There are several randomized controlled trials comparing different interventions for treating PCL injuries. However, there is no systematic review of the evidence (with only randomized trials) to inform practice on the best intervention for treating PCL lesions.

Therefore, to assess the effectiveness of interventions for treating PCL injuries in adults, this systematic review is needed.

Objectives

This review aims to analyse the effectiveness (benefits and harms) of the interventions (surgical and conservative) for treating PCL injuries of the knee in adults [5,21].

Methods

Study guidelines and registration

The authors will execute this systematic review and meta-analysis following the Cochrane Handbook for Systematic Reviews of Interventions, and they will report it in accordance with the Preferred Reporting Items for Systematic Reviews and Meta-Analyses (PRISMA) statement [21–26]. This review will start at 2 November2025, and December 2026 is the completion date.

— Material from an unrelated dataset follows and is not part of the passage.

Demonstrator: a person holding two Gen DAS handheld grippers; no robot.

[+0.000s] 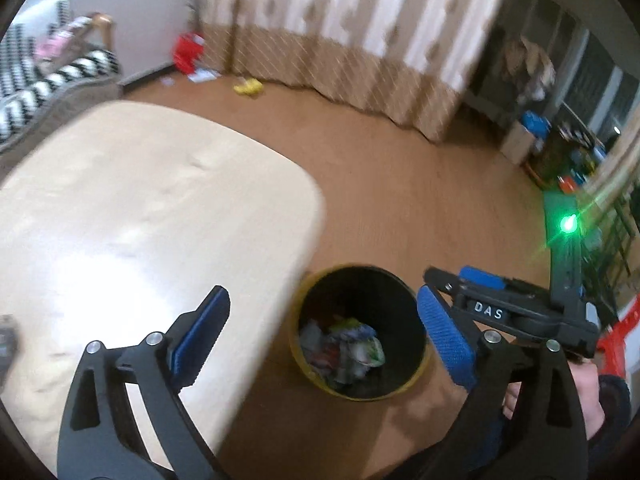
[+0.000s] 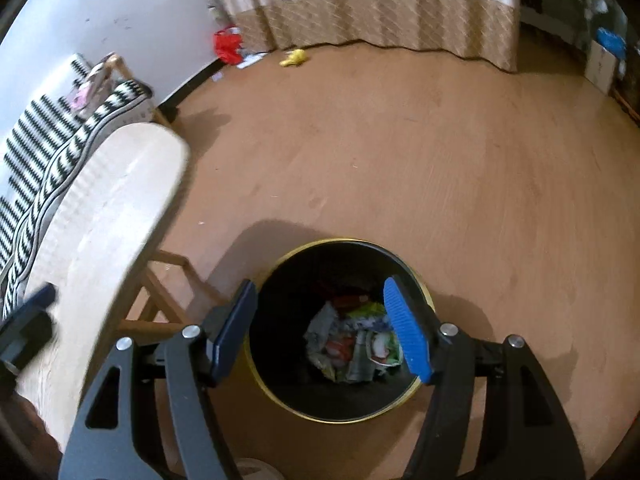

A preestabilished written protocol is registered on the PROSPERO platform (number CRD42023430493) [21].

Patient and public involvement

This protocol is for a systematic review and meta-analysis; therefore, it will only analyse randomized clinical trials.There is no need for informed consent because there is no patient involvement [21].The target of this systematic review is to ensure that this study is relevant and useful for both patients and healthcare professionals involved in the treatment of posterior cruciate ligament injuries. The authors plan to invite patients with posterior cruciate ligament injuries of the knee, and healthcare professionals with extensive experience in the treatment of posterior cruciate ligament lesions to only provide feedback on the introduction, review findings and conclusions [22].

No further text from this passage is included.